Multiplexed protein measurement: technologies and applications of protein and antibody arrays

Key Points

  • Multiplexed protein measurement is a rapidly advancing field that has the broadest potential to transform drug discovery and development in the next ten years of any existing 'omics' technology.

  • Multiplexed protein measurement is logical for biological discovery with proteins because they function within networks, pathways, complexes and families. The activity of an individual protein is dependent not only on its abundance, but also on the effects of interacting proteins, modifying proteins, and antagonistic and synergistic proteins.

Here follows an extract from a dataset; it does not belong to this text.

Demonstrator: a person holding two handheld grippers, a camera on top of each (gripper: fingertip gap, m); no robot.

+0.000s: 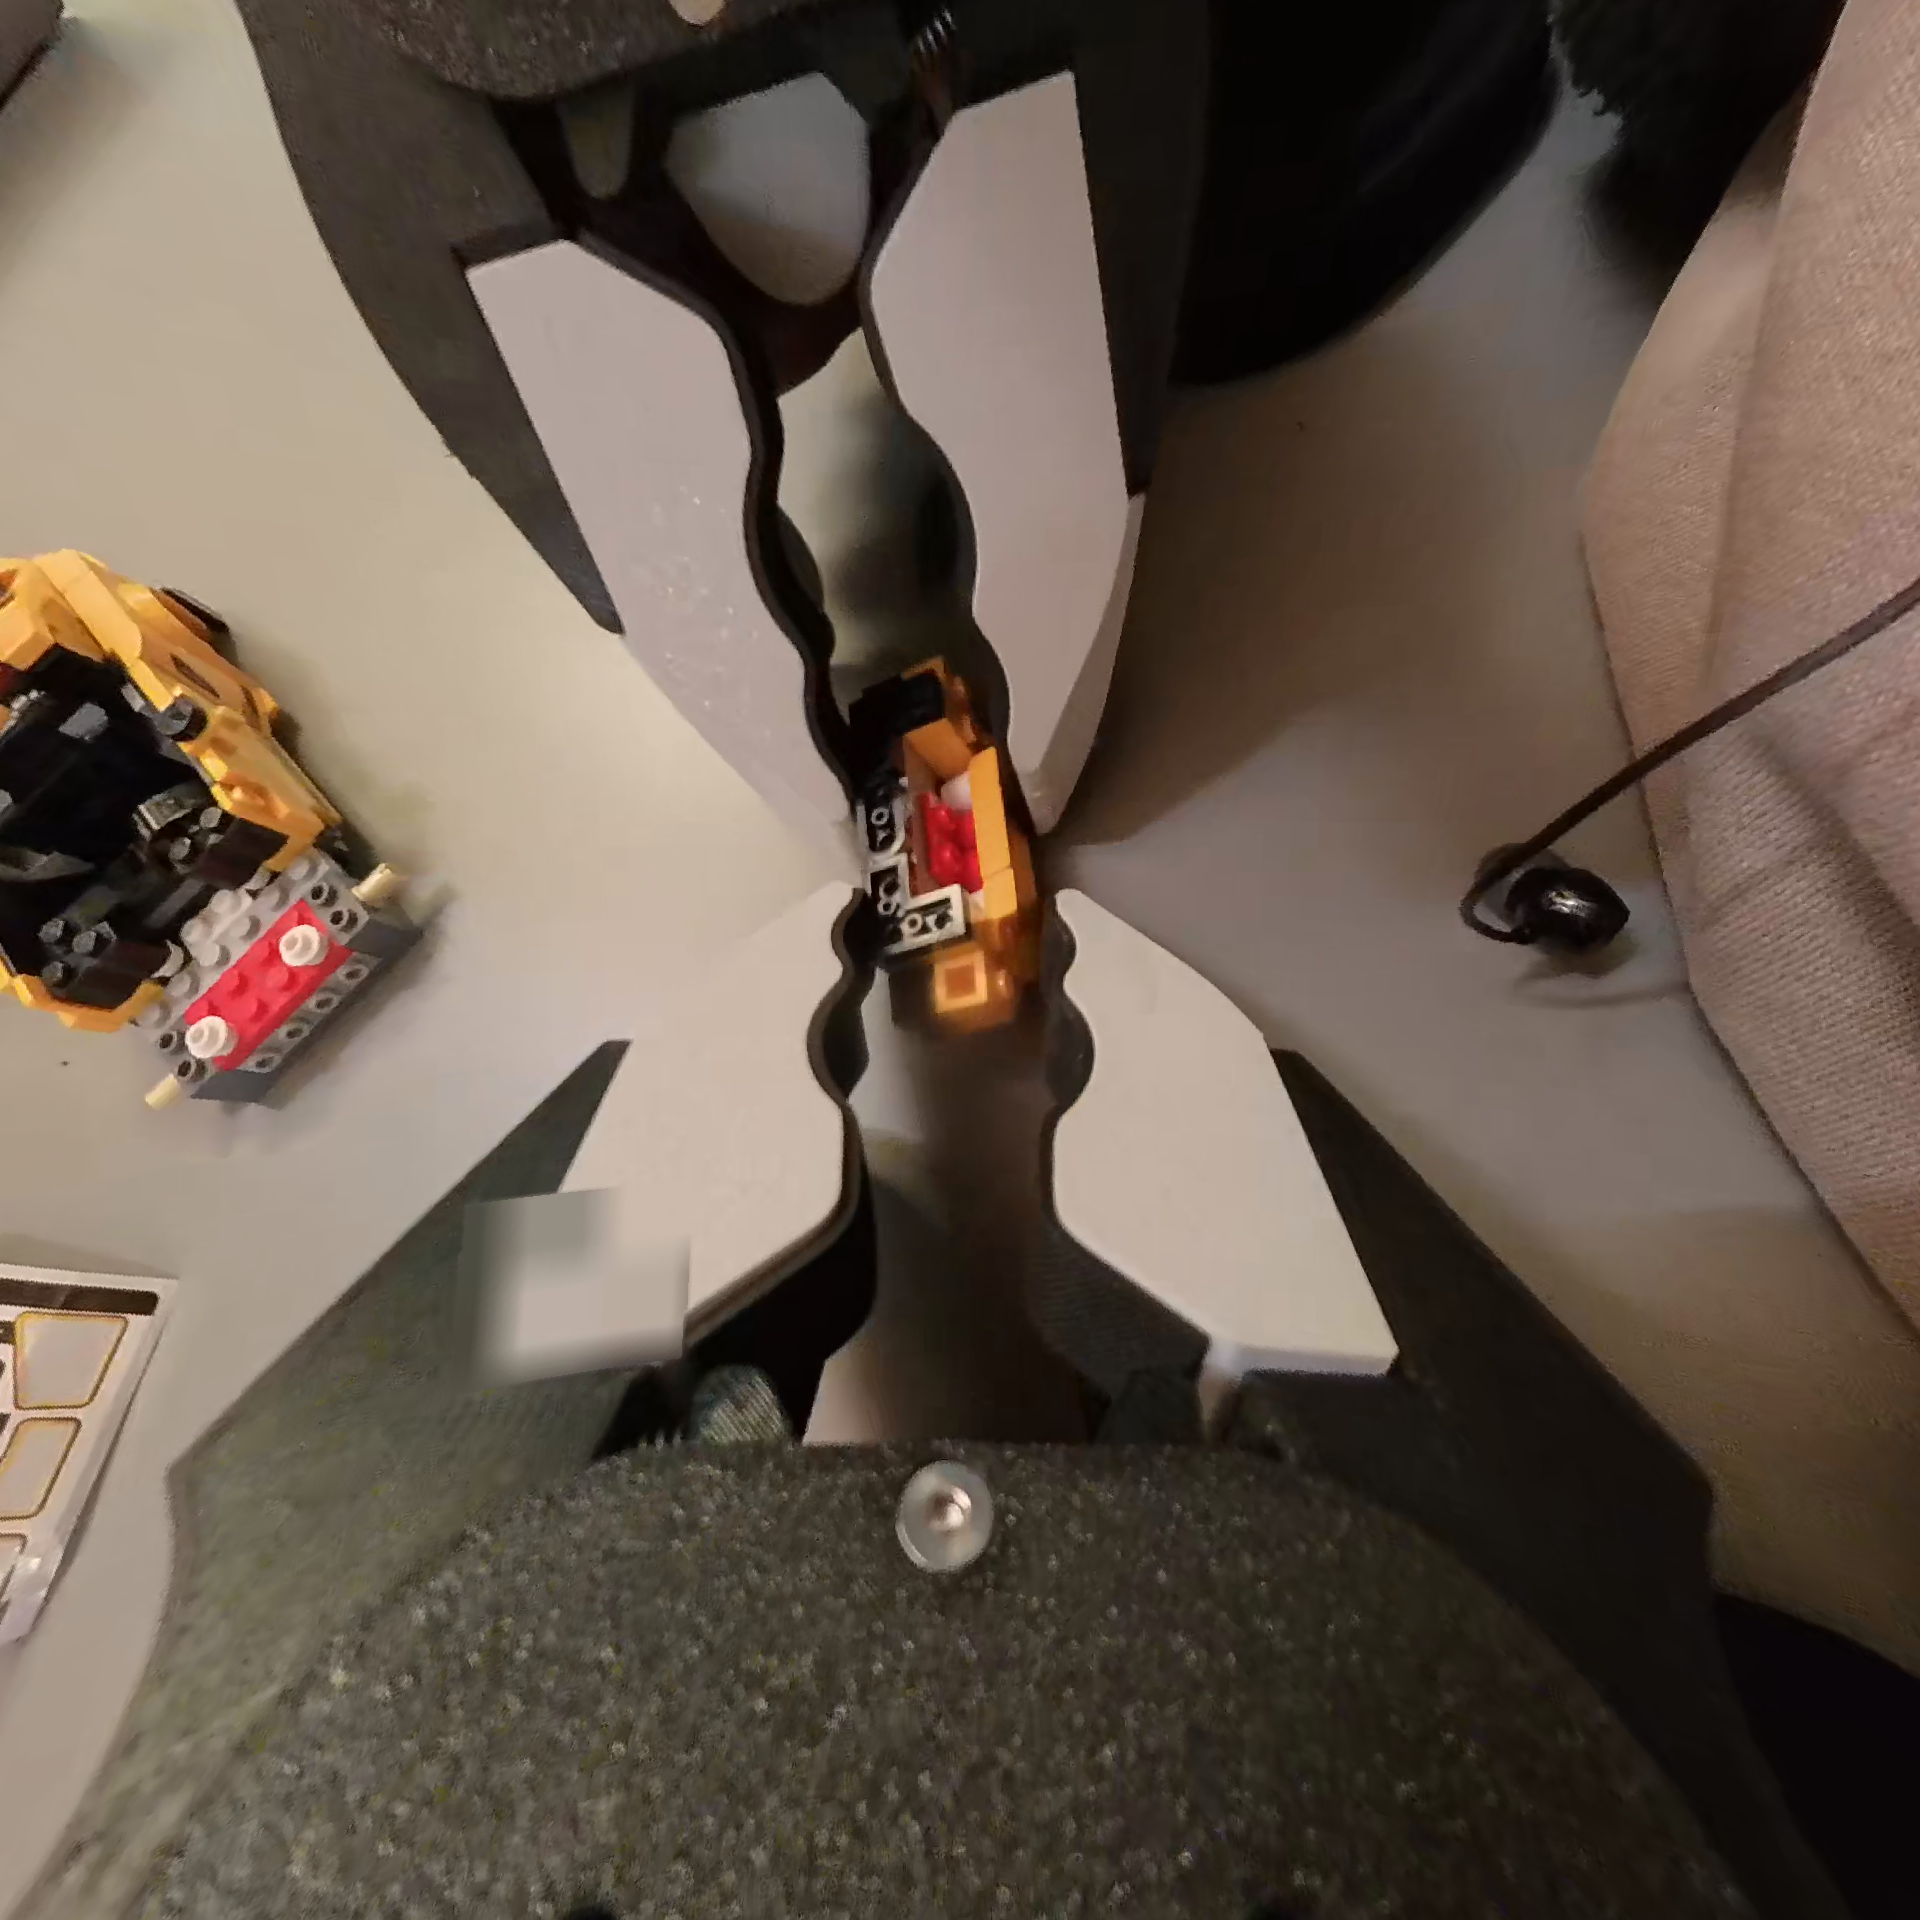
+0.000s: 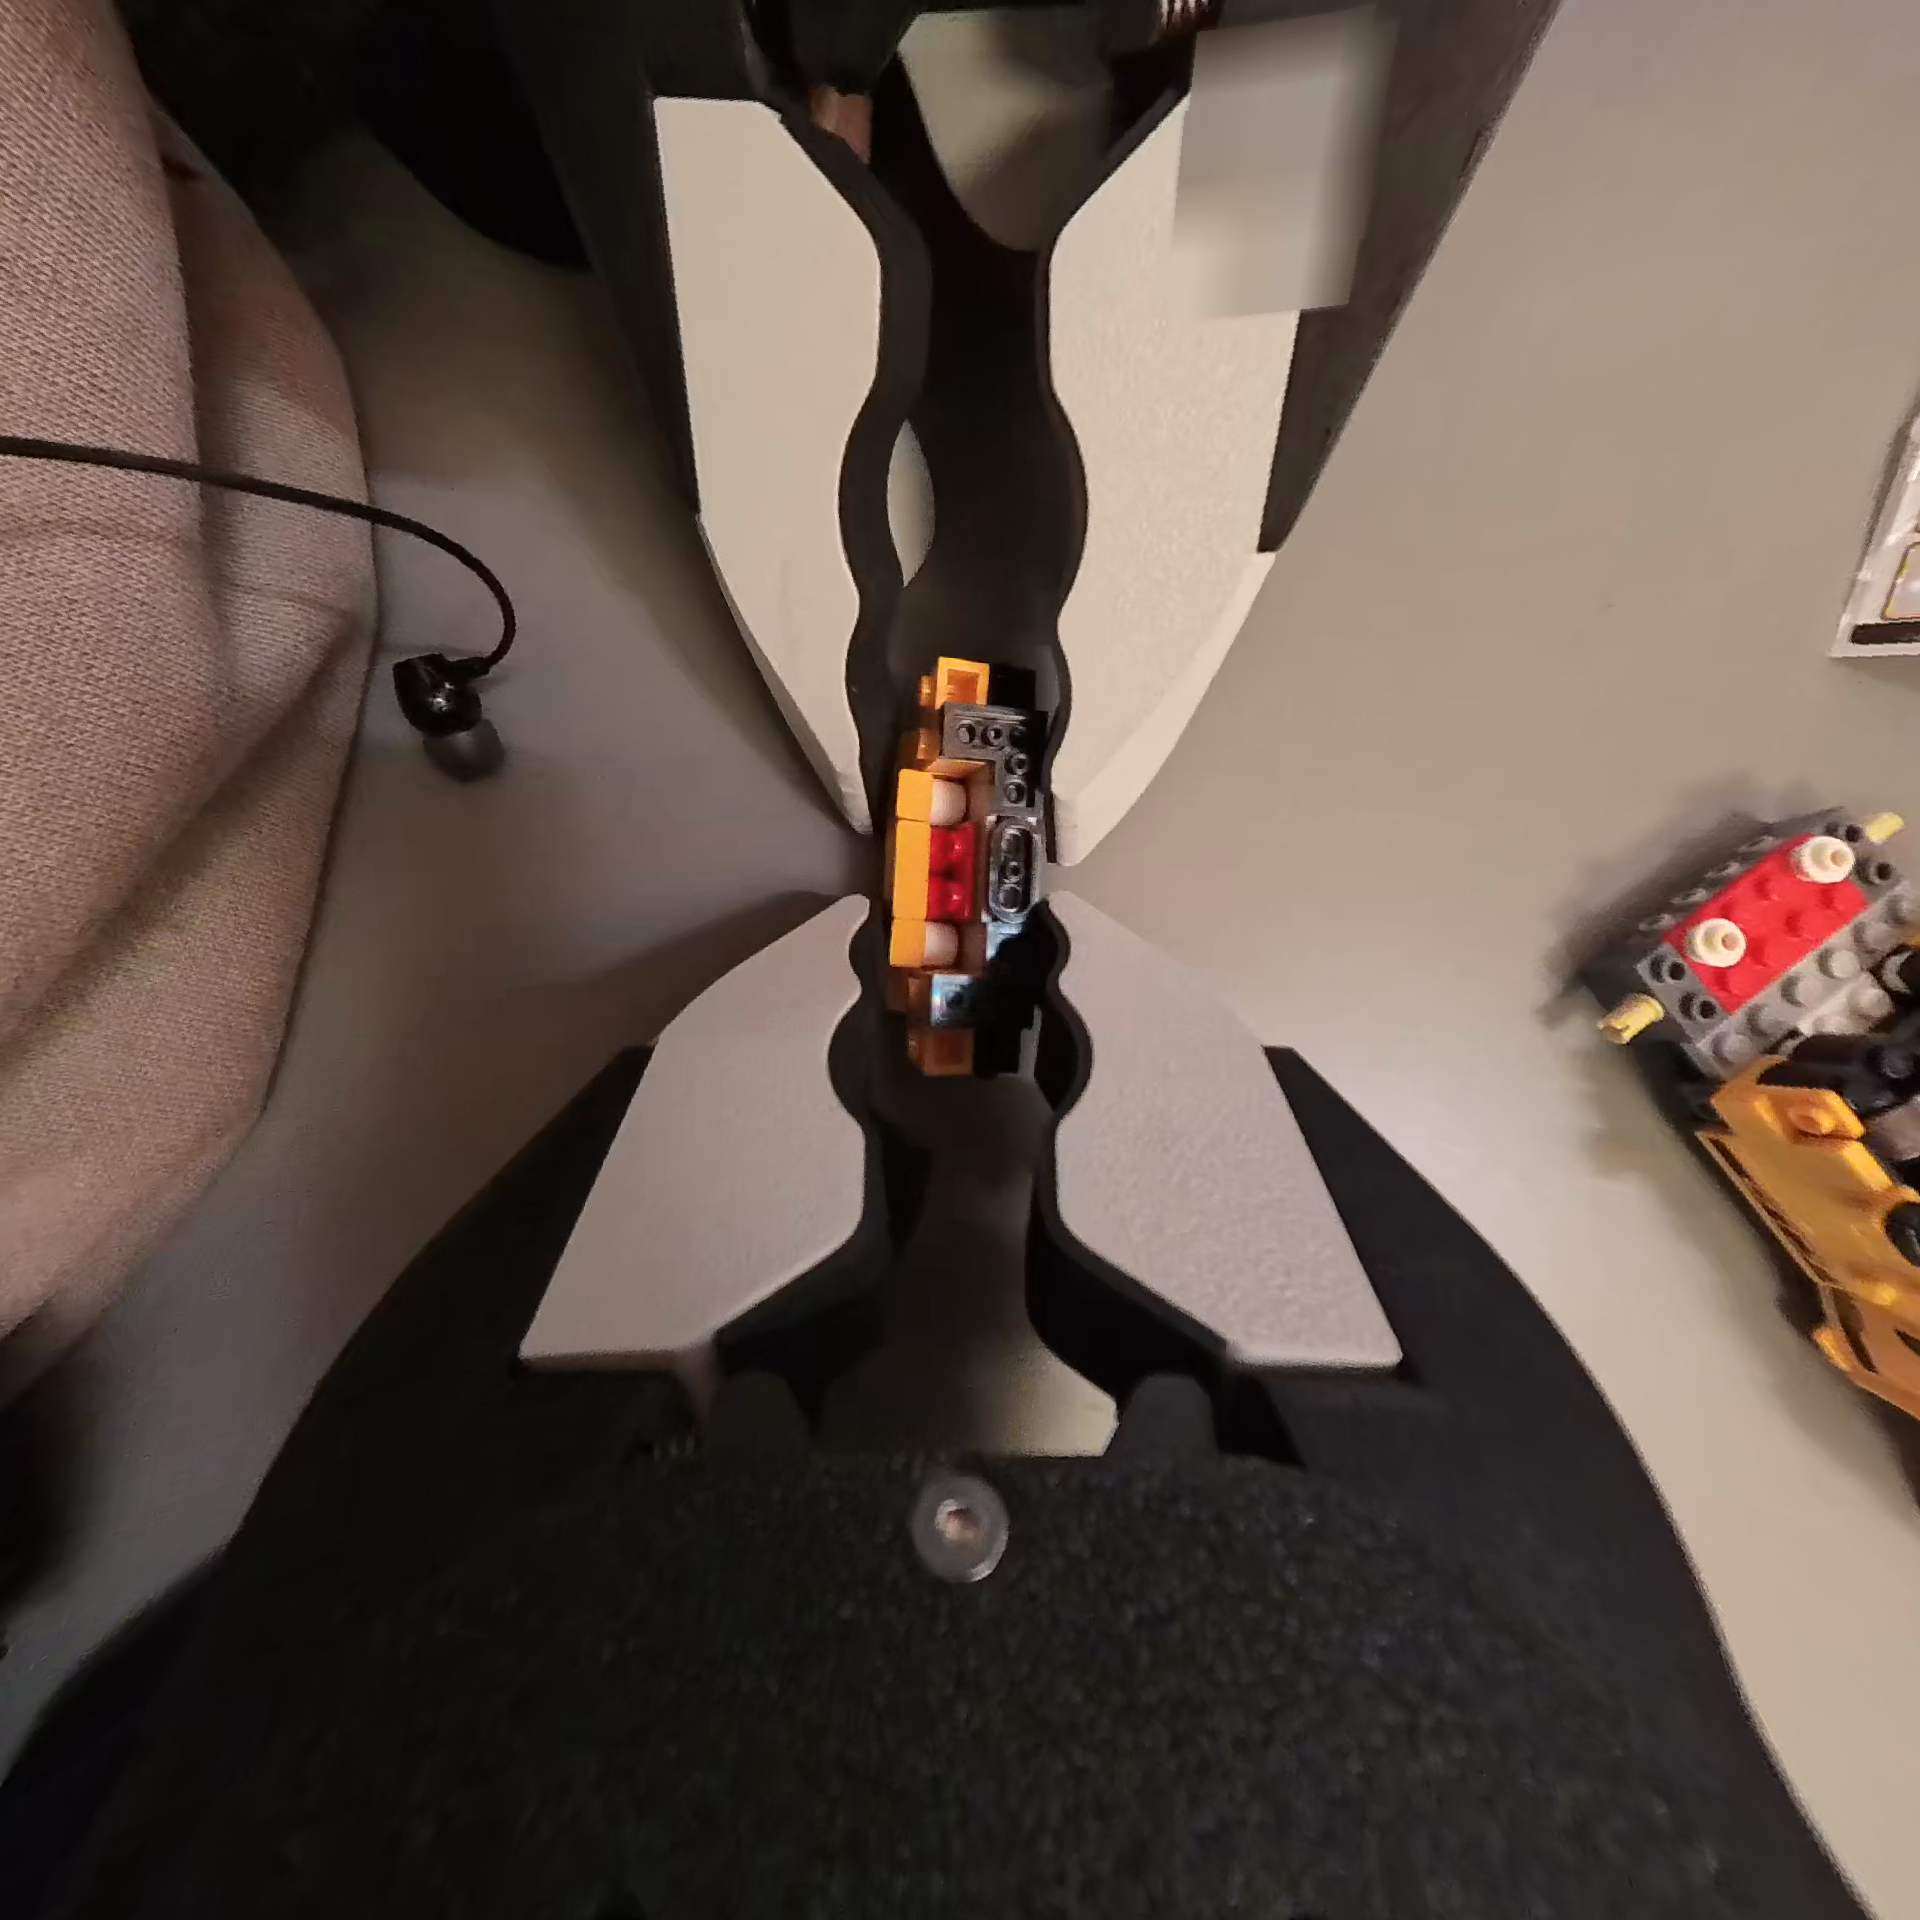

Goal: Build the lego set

  • However, until recently, specific, sensitive, multiplexed protein measurement has not been generally performed because of technical challenges, including the diverse physicochemical properties of proteins, their lability and interferences introduced as a by-product of multiplexed measurement reagents.

  • Nevertheless, reports of discoveries made using multiplexed protein measurment technologies are starting to drive adoption of these approaches, and this article reviews these technologies, emerging standards, applications and remaining challenges.

  • Four main applications that follow a logical research and development succession are discussed: surveys of changes in protein abundance; modelling networks, pathways, physiological and disease states; biomarker validation; and clinical diagnostics.

  • The two principal types of technologies in use today in these applications are mass spectrometry and protein arrays, both of which discussed here, with a focus on protein arrays.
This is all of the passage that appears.